Parcells departs, leaves Giant question: Why? Assistant Handley named successor


EAST RUTHERFORD, N.J. -- Bill Parcells couldn't answer the most obvious question yesterday when he walked away from the job he had dreamed about holding all his life: Why?

Why did he quit as coach of the New York Giants, the team he grew up following as a youngster in New Jersey and took to two Super Bowl victories?

"I just feel it's time to move on. It's hard for me to put it in any different words. Really, that's what it is," he said at a crowded news conference at Giants Stadium as he stepped down less than four months after winning his second Super Bowl. He was replaced by his offensive coordinator, Ray Handley, who had considered leaving the Giants for law school each of the past two years, but was talked out of it by Parcells.
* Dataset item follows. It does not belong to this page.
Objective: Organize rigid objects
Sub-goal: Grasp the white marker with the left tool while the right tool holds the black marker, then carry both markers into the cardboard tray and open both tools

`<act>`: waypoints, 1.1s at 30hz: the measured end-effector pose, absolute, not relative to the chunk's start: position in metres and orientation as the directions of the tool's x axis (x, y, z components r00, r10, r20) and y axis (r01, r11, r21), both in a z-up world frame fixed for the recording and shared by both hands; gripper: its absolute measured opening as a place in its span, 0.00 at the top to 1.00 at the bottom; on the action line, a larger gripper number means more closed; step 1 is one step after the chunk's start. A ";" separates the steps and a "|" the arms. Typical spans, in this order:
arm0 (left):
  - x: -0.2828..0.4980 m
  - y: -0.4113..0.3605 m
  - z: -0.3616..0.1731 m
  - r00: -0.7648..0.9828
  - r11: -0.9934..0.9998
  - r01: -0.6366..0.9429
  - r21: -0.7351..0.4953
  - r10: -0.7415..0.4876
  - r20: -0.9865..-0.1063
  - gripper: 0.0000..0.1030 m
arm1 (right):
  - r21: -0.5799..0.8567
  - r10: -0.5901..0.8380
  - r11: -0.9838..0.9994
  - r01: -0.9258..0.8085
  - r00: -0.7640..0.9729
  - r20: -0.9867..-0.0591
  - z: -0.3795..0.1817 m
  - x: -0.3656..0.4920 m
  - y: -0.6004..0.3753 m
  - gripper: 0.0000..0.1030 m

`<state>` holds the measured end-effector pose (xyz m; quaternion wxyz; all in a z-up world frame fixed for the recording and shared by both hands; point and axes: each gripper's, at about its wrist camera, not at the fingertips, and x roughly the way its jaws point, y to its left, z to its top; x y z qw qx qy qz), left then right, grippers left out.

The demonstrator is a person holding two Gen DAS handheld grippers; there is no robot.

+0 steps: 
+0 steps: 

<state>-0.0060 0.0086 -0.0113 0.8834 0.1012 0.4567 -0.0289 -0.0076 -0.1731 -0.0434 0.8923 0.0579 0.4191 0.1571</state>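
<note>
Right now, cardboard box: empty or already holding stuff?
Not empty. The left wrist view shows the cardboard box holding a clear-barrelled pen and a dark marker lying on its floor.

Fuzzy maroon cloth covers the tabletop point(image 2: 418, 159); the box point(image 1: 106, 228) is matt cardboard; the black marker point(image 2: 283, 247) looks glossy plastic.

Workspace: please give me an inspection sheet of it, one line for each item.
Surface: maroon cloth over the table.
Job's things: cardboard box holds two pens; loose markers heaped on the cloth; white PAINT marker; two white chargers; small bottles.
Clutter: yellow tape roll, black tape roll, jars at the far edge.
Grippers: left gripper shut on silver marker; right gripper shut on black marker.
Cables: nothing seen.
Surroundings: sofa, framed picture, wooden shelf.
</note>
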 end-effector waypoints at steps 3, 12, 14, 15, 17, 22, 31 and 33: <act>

Parcells, though, couldn't talk himself into staying, even though he didn't really come up with an answer for why he departed at age 49.

He ruled out burnout, money, health or reported problems with general manager George Young as factors in the decision. He had a television audition three months ago with NBC Sports, but said he has no deal with the network and said the possibility of going into television played no role in the decision.
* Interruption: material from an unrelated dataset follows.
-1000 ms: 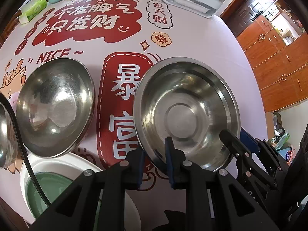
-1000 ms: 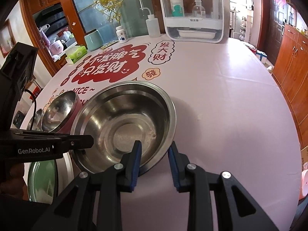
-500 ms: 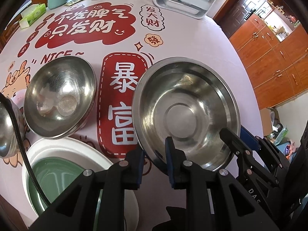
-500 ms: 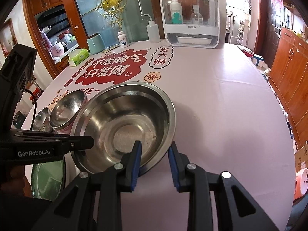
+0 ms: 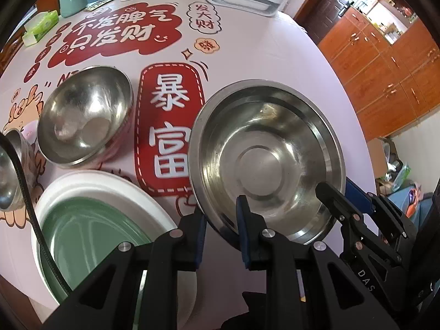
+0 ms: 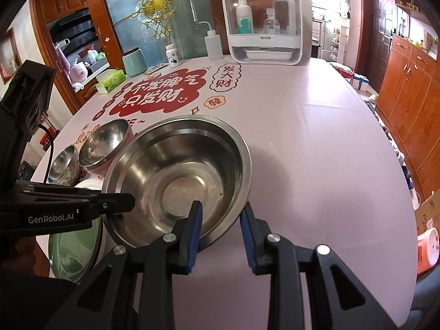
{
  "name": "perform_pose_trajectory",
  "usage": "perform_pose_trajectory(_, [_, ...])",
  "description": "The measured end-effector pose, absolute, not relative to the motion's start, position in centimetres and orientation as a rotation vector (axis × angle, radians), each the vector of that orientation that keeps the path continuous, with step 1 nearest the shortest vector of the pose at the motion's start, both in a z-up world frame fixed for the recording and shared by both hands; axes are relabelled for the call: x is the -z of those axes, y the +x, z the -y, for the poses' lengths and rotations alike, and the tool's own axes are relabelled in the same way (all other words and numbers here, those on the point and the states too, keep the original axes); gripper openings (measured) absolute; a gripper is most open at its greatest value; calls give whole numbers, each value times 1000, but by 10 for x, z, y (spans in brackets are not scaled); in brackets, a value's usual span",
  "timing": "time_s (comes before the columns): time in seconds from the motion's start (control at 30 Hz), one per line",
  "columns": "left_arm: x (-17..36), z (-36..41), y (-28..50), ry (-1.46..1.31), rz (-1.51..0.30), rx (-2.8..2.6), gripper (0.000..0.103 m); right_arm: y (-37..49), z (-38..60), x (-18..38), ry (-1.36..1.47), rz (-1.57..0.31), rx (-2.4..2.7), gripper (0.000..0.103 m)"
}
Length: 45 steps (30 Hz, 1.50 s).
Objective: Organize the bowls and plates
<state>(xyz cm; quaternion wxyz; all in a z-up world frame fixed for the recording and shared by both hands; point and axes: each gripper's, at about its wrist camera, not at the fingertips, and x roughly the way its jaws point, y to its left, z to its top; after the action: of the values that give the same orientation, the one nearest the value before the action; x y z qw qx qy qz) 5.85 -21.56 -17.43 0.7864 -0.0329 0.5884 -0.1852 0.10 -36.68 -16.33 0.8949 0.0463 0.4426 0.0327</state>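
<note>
A large steel bowl (image 5: 266,159) (image 6: 178,176) is held above the table by both grippers. My left gripper (image 5: 220,228) is shut on its near-left rim. My right gripper (image 6: 220,225) is shut on its near-right rim; it also shows at the right of the left wrist view (image 5: 354,214). A medium steel bowl (image 5: 85,115) (image 6: 104,144) sits on the table to the left. A smaller steel bowl (image 5: 11,170) (image 6: 63,165) is further left. A white plate with a green centre (image 5: 90,236) (image 6: 74,250) lies below and left of the held bowl.
The round table (image 6: 316,151) has a pink cloth with red Chinese lettering. At its far edge stand a white clear-lidded box (image 6: 261,27), a squeeze bottle (image 6: 213,42), a pill bottle (image 6: 172,55), a green canister (image 6: 134,62) and a tissue pack (image 6: 111,79). Wooden cabinets (image 6: 407,82) line the right.
The large bowl has risen with both grippers, and the camera has pulled back. The medium bowl and plate now look smaller and farther, and more of the plate shows.
</note>
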Motion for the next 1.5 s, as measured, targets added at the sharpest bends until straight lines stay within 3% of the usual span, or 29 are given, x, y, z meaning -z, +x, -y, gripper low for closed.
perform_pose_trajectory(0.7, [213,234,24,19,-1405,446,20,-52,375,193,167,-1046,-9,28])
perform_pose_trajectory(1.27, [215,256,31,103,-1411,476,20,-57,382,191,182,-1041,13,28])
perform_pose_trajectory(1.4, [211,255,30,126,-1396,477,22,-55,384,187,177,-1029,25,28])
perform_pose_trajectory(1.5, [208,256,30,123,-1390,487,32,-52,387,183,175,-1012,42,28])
"Players come and go. Coaches come and go. Recently, owners come and go. I just think it's time. That's all there is to it. There's absolutely no other reason. I have a feeling. My instincts are usually good. I have absolutely no plans, fellas. I don't know what I'm going to do," he said.

What is so mystifying about Parcells' decision is that he quit football once before in 1979, but was so unhappy that he came back to the game.
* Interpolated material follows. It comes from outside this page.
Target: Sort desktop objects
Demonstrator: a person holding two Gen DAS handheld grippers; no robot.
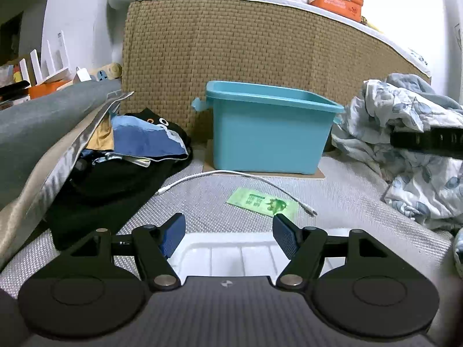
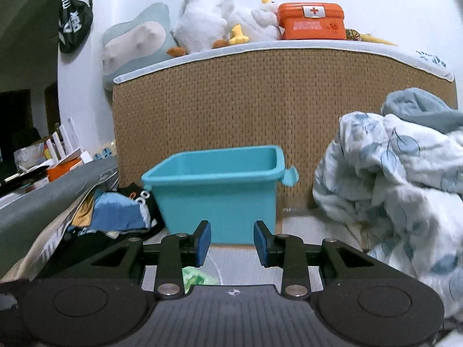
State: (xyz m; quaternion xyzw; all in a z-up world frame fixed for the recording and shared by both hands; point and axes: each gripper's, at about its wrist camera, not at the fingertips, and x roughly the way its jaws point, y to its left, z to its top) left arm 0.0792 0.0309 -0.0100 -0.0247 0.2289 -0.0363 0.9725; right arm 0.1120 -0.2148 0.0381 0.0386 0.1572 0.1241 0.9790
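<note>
The left gripper hangs with jaws apart and empty above a white ribbed tray, near a green packet and white cable. The right gripper faces the teal bin, its jaws parted with nothing between them.

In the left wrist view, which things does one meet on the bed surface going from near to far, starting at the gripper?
Left gripper → green packet → white cable → blue bin → woven headboard.

A green packet and white cable lie before the teal bin.
</note>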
"This is a different deal. I've had some personal satisfaction that I didn't have at that point," he said.

When Parcells was asked whether the seven-days-a-week schedule wore him down, he said, "No, that's what I do. I'm a football coach. That's the schedule. That's the way it is these days. That's what you do. It's about competition. It's about winning. Unless you're willing to pay that price, you're not going to do very well in this league. You'd better be willing to pay that price."

Asked whether he no longer was willing to pay the price, he said: "I never looked at it that way. That's not why we're having that discussion today. I just feel like it's time to move on."

Notice that he said, "I'm a football coach."

Parcells is a guy who likes hanging around the locker room. It's hard to imagine him not coming back to the game eventually. He wouldn't rule out the possibility, saying, "I don't have a crystal ball."

Asked what he'd miss, Parcells said, "On the road in Washington and on the road in Philadelphia. They hate me so much there, they almost like me."

Handley now faces the challenge that George Seifert had in San Francisco in 1989 when he replaced Bill Walsh, who also stepped down after winning a Super Bowl -- trying to repeat in his first season. Seifert pulled it off, and now Handley faces the pressure of trying to do it.

Handley, 46, whom Parcells often referred to as his "computer" on the sidelines, is an advocate of hard-nose defense and a grind-it-out style, two things that have typified the Giants under Parcells and two things not likely to change soon.

Although Handley was an obscure assistant, he's no more obscure than Parcells was when Young tabbed him late in the 1982 season to replace Ray Perkins, who left to become head coach at Alabama.

Handley said: "If I can stand up here eight years from now and have the record that he's put on paper, I'd be much more than satisfied."